● WORK REQUIRED: The following data has a line with "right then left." and a line with "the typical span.". Write out exactly those lines and all the lines between them.

● STORED DATA:
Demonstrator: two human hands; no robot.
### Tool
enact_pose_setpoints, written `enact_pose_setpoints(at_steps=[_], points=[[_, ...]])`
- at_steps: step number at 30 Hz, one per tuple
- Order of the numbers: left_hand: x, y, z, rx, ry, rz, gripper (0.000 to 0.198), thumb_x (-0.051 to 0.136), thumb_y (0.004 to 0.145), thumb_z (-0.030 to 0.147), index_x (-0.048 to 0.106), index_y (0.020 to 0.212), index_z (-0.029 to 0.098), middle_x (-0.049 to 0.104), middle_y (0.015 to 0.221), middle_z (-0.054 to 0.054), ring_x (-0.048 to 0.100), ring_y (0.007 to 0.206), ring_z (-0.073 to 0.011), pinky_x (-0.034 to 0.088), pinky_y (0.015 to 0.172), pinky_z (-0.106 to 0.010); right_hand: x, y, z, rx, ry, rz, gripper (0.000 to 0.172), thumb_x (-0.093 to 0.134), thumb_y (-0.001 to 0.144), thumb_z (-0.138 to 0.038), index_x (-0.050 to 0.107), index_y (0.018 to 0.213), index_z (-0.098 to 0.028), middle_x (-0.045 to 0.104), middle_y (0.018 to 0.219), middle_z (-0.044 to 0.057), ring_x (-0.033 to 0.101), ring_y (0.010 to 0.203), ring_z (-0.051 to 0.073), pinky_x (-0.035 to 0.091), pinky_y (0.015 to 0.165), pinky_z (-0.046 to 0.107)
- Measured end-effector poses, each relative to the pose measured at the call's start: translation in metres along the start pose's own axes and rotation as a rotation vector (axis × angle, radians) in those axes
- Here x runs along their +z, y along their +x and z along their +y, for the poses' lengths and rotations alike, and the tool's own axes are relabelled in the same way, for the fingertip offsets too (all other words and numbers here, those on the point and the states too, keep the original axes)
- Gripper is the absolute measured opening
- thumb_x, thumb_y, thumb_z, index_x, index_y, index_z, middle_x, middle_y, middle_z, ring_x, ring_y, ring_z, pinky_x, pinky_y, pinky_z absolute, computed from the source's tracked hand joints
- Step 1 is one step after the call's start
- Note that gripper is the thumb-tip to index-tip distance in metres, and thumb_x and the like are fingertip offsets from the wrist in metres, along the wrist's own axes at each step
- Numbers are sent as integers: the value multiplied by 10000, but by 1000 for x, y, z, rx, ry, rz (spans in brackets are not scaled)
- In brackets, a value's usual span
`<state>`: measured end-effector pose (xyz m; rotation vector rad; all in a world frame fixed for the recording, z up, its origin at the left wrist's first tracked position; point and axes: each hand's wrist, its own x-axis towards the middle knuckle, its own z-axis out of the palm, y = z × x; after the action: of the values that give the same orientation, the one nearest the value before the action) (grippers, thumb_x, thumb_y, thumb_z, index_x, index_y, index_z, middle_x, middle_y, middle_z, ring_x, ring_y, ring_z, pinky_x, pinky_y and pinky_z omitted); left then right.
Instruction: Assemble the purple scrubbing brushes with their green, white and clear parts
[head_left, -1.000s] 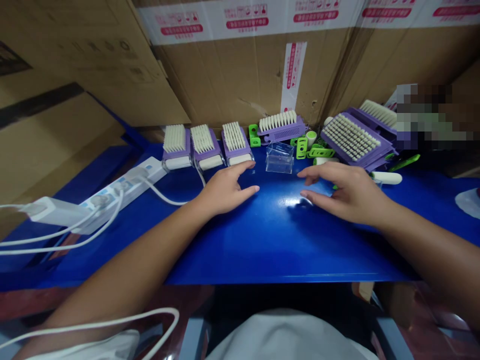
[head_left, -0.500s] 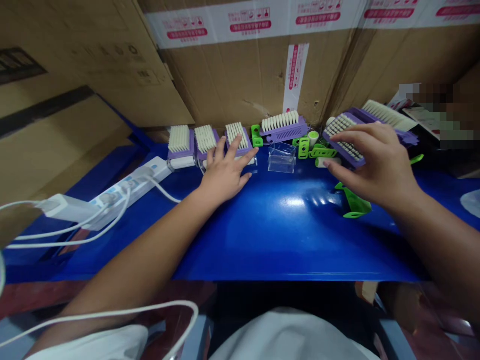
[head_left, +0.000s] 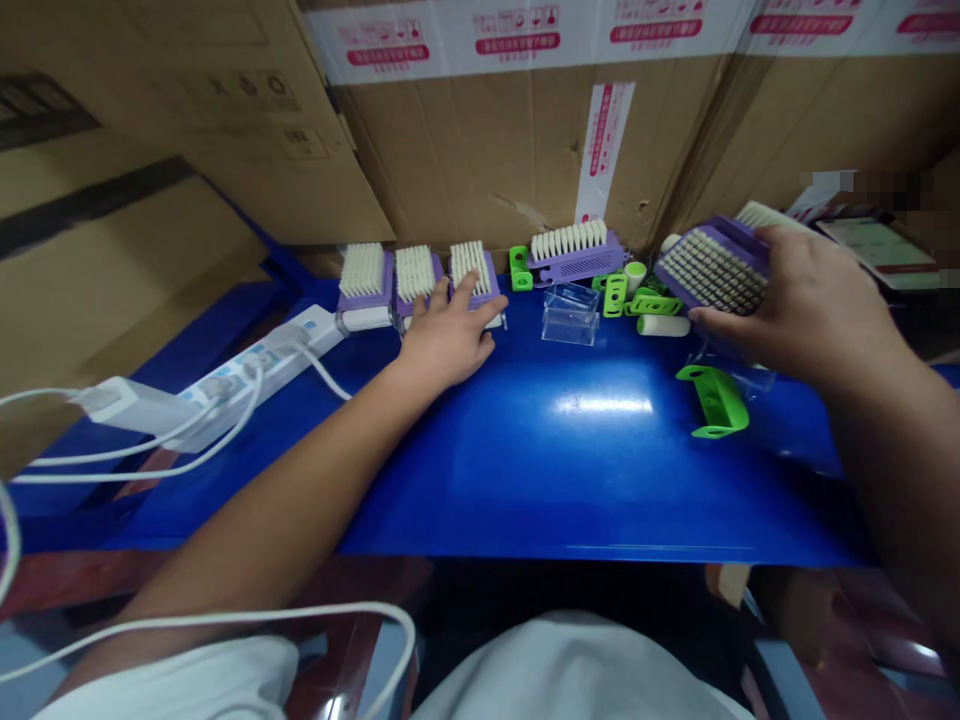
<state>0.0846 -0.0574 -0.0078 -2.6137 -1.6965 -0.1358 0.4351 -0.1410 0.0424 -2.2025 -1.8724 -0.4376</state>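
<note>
My left hand is open, fingers spread, its fingertips resting on the front of a purple brush head with cream bristles. Two similar heads, a left one and a middle one, stand beside it. On the right, my right hand grips a tilted purple brush head, thumb at its lower edge and fingers at the far right side. Its bristles face me. Below lies a bent green bracket; a white roller is left of the thumb.
Another purple brush head leans by the cardboard box. Before it are clear plastic pieces and small green parts. A power strip with white cables lies at left. A phone-like screen is at far right.
My right hand has moved right and closed on the tilted brush head, which now shows more of its bristle face. My left hand stays by the row of heads. The view has shifted slightly.
</note>
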Motion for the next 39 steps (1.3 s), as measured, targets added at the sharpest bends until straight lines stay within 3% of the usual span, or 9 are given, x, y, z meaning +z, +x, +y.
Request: enact_pose_setpoints(at_steps=[4,8,12,19,27,32,39], points=[[5,-2,-5,1,-27,36,613,531,1089,313,505,1700,366,201,1906,-109,207,1735,-543,268,1328,-815,-1,0,1,1,-59,-85,1063,861,854,-601,437,1672,-69,675,1496,332,635,1410,528,526,1135,621],[5,-5,-12,18,-36,75,678,570,1078,328,428,1740,354,207,1904,-124,187,1750,-504,250,1340,-796,-3,-8,-3,1,-122,-49,922,846,862,-514,497,1615,-113,739,1372,319,711,1260,523,572,1005,631],[1,-7,-17,12,-55,38,739,616,1056,370,399,1757,277,165,1904,-178,173,1746,-531,250,1359,-762,-3,-13,-10,5,-119,-38,928,820,813,-431,492,1621,-111,752,1369,293,735,1171,509,590,889,563],[1,-10,-17,10,-114,46,809,682,1011,379,398,1749,213,185,1891,-210,184,1742,-534,250,1388,-698,1,-14,-16,-8,-48,-73,983,786,833,-459,420,1674,-104,691,1449,305,721,1223,537,614,871,589],[5,-10,-18,32,-157,62,767,692,1005,393,452,1715,235,230,1886,-186,220,1738,-516,250,1391,-699,-1,-11,-17,-8,5,-12,913,775,830,-355,449,1647,-109,733,1430,303,743,1228,520,643,900,608],[6,-10,-19,29,-107,51,780,675,1024,416,415,1735,230,222,1887,-184,232,1734,-518,276,1393,-675,-4,-13,-22,29,21,87,951,839,767,-325,487,1643,-208,715,1521,226,709,1325,530,650,959,689],[8,-10,-20,55,-85,73,769,662,1036,410,407,1736,222,248,1877,-188,268,1726,-510,303,1393,-662,1,-15,-17,-92,104,225,946,825,730,-358,521,1607,-177,689,1556,230,717,1310,517,656,965,689]])
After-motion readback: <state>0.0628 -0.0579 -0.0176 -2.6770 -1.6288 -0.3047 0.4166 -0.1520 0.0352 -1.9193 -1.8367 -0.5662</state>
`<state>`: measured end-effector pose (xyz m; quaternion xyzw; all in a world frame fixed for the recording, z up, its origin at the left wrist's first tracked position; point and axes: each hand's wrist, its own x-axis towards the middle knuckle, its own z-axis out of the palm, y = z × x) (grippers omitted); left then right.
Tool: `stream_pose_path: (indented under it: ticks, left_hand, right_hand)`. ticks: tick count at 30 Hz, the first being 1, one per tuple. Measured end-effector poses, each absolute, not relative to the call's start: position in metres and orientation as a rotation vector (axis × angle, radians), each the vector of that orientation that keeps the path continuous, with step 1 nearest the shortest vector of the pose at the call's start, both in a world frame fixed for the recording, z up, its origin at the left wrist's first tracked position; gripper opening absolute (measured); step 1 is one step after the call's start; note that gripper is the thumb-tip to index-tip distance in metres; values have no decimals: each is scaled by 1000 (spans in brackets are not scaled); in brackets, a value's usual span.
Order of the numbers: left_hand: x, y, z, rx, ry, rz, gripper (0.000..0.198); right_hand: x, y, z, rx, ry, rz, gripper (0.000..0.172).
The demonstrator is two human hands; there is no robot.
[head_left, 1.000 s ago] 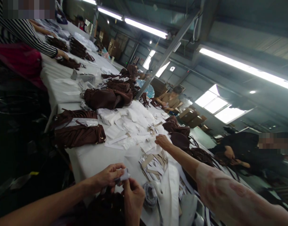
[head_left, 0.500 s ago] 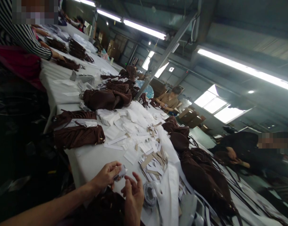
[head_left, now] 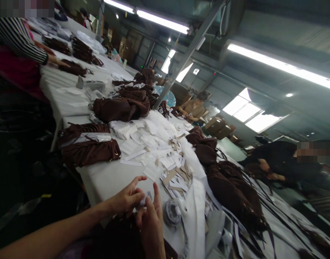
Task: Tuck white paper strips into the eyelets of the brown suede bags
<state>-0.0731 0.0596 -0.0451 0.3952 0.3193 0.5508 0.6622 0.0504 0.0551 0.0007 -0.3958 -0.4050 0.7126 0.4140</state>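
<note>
**A:** Pale paper, a small tag, sits pinched in the fingertips of your left hand, low in the view, over the near edge of the white table.

**B:** And my right hand?

**A:** Your right hand stands fingers up, loosely spread, with the tips against the same tag. Whether it grips I cannot tell, because the spot is blurred.

**B:** What's around them?

**A:** A dark brown bag lies under both your wrists. Just beside your right hand a grey roll of tape rests on the table. Farther out lies a heap of paper slips, and to its left are more brown bags.
</note>
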Motion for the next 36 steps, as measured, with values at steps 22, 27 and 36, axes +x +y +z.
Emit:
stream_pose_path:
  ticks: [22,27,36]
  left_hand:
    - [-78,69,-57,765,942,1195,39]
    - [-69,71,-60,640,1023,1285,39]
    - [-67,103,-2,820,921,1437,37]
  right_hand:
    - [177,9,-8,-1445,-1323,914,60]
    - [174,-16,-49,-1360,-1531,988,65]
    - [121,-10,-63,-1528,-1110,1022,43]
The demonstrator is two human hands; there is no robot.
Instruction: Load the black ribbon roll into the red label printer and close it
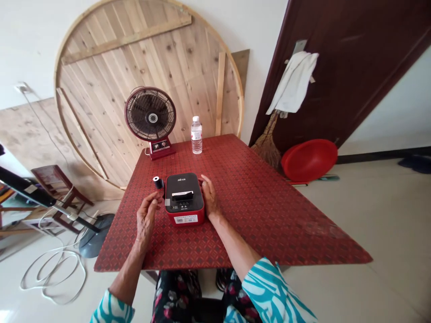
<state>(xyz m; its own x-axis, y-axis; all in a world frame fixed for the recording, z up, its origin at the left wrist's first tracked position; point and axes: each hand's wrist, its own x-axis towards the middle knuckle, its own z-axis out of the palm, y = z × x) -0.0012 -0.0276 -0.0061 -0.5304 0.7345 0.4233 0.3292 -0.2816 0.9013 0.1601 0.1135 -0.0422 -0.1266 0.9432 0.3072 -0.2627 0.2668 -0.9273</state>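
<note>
I sit at the bench (pixel 269 215), which has a red patterned cover, and both my hands are near its front part. Between them stands a small black and red label printer (pixel 184 199), flat on the bench, not far from the edge closest to me. A white strip shows in the slot on its top.

My right hand (pixel 209 197) is at the right side of the printer. Its fingers (pixel 203 183) curve around the far corner, so I think they hold it in a light grasp, not clenched hard. My left hand (pixel 147 220) is raised just beside the left side of the printer, with the fingers (pixel 154 200) bent together. Just above them is a small black roll (pixel 158 182) with a pale end. I cannot tell if my fingers grasp this roll or only come very close to it.

A soft pinch with the fingertips is better for such a small round piece, because it can roll away easily. The printer also sits more steady when one hand supports it from the side.

Farther along the bench stand a dark red desk fan (pixel 150 114) and a plastic water bottle (pixel 196 137). Behind them, a big round wooden board (pixel 141 58) leans against the wall.
</note>
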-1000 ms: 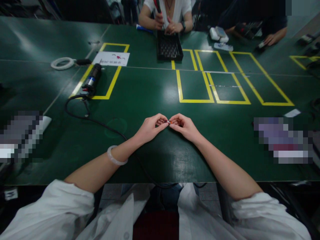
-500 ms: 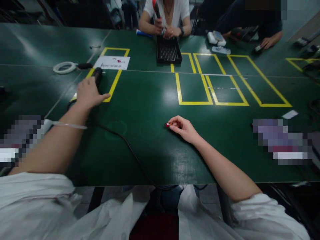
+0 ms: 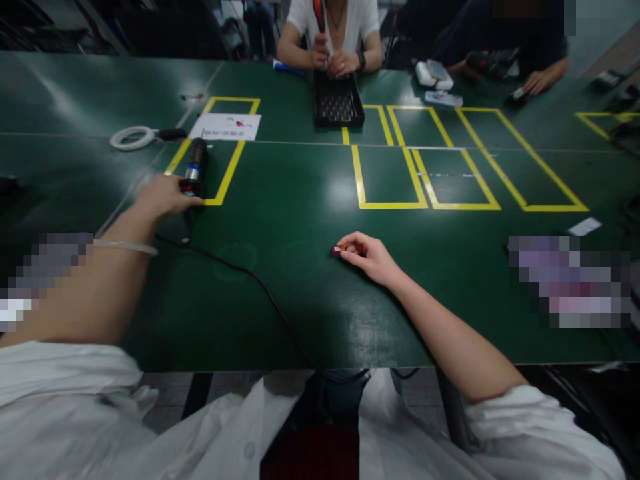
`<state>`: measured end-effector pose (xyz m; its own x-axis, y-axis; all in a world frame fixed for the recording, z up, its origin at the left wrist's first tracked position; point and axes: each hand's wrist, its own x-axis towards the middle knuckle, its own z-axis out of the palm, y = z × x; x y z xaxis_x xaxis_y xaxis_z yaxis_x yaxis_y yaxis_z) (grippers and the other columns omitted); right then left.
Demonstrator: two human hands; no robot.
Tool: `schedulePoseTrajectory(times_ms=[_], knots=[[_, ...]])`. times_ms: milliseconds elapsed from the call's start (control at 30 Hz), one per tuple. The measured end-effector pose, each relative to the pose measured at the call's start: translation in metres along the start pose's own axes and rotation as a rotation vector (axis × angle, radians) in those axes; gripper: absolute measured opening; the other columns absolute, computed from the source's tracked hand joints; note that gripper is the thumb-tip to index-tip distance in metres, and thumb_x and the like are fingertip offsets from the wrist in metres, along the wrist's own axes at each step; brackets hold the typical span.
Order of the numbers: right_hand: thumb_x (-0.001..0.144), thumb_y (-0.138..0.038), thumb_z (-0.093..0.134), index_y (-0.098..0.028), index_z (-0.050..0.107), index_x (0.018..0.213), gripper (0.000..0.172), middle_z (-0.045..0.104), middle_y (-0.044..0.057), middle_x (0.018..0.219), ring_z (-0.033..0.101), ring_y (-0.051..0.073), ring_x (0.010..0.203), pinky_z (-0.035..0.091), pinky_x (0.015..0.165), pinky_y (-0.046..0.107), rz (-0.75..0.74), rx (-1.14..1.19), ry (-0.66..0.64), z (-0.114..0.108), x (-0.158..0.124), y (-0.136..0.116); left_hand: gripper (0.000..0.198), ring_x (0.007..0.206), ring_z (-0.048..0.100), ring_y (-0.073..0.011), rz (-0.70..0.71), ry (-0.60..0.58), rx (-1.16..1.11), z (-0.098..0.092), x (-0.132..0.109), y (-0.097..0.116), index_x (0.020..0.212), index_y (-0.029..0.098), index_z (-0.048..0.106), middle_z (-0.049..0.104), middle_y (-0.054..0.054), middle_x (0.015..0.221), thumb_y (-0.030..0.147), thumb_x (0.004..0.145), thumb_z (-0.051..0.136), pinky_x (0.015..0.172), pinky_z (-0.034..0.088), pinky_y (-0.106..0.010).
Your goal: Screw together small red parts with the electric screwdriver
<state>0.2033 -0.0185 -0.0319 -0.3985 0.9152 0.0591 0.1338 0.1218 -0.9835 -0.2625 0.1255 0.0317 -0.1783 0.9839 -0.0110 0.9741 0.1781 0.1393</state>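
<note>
On the left, my left hand (image 3: 163, 195) is closed around the near end of a black corded hand tool (image 3: 196, 160) with a silver and blue band. My palm and fingers hide part of its body, so its exact kind is unclear. A black cord (image 3: 263, 283) runs from near it to the table's front edge. My right hand (image 3: 364, 255) rests at the middle of the table, pinching a small red-and-orange piece (image 3: 336, 251) between thumb and fingertips. That piece is too small to name.
Yellow tape frames (image 3: 393, 206) mark the green table. A printed sheet (image 3: 225, 127) and a white cable coil (image 3: 133, 138) lie at the left. Across the table, a person holds a red-and-black tool (image 3: 319, 17) above a black tray (image 3: 339, 123). Another person's hand (image 3: 537, 83) is farther right.
My left hand has come back toward me, from spread over the tool to closed on its near end, and more of the tool now shows. My right hand stays put.
</note>
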Motion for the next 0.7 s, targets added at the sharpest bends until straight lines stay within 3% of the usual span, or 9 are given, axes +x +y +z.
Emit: schedulePoseTrajectory(times_ms=[133,333,567,700], knots=[[0.084,-0.037,0.069,-0.018,0.066,0.102,0.026,0.059,-0.001,0.073,0.049,0.011,0.061,0.039,0.058,0.025,-0.011,-0.021,0.012,0.001,0.000,-0.001,0.071,0.091,0.052,-0.0239,-0.030,-0.001,0.149,0.009,-0.034,0.040,0.131,0.004,0.059,0.058,-0.018,0.121,0.049,0.079,0.074,0.088,0.050,-0.046],[0.083,-0.035,0.070,-0.017,0.066,0.101,0.026,0.061,0.000,0.075,0.050,0.010,0.061,0.039,0.059,0.025,-0.014,-0.025,0.027,0.003,-0.001,-0.001,0.069,0.111,0.055,-0.0359,0.111,0.063,0.052,0.027,-0.089,0.106,0.134,0.009,0.056,0.052,-0.021,0.129,0.050,0.080,0.067,0.093,0.049,-0.051],[0.084,-0.038,0.070,-0.018,0.065,0.099,0.025,0.062,0.000,0.077,0.051,0.011,0.061,0.041,0.058,0.025,-0.050,-0.055,0.086,0.004,-0.001,-0.003,0.061,0.114,0.056,-0.0345,0.356,0.059,0.055,0.038,-0.152,0.183,0.135,0.012,0.052,0.055,-0.018,0.129,0.047,0.085,0.059,0.087,0.053,-0.043],[0.084,-0.035,0.069,-0.019,0.064,0.098,0.021,0.061,0.001,0.078,0.052,0.012,0.063,0.043,0.059,0.026,-0.093,-0.115,0.133,0.003,-0.002,-0.003,0.055,0.114,0.056,-0.0318,0.455,0.045,0.035,0.042,-0.180,0.214,0.132,0.011,0.052,0.056,-0.017,0.127,0.042,0.087,0.057,0.087,0.052,-0.040]])
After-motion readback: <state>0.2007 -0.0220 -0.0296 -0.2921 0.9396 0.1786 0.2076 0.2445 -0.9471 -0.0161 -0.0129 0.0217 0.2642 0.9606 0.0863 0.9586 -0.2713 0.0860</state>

● REPLY:
`<state>`: measured end-effector pose (xyz m; its own x-axis, y-axis; all in a world frame fixed for the recording, z up, its origin at the left wrist's first tracked position; point and axes: each hand's wrist, its own x-axis towards the middle knuckle, its own z-axis out of the palm, y = z × x; x y z xaxis_x xaxis_y xaxis_z yaxis_x yaxis_y yaxis_z) (grippers and the other columns omitted); right then left.
Demonstrator: two human hands; no robot.
Tool: `schedulePoseTrajectory(times_ms=[_], knots=[[_, ...]])`. times_ms: milliseconds elapsed from the call's start (control at 30 Hz), one per tuple. The measured end-effector pose, each relative to the pose measured at the call's start: translation in metres along the start pose's own axes and rotation as a rotation vector (axis × angle, radians) in those axes; gripper: absolute measured opening; the other columns absolute, computed from the source's tracked hand joints; note that gripper is the thumb-tip to index-tip distance in metres, and thumb_x and the like are fingertip offsets from the wrist in metres, along the wrist's own axes at each step; brackets hold the typical span.

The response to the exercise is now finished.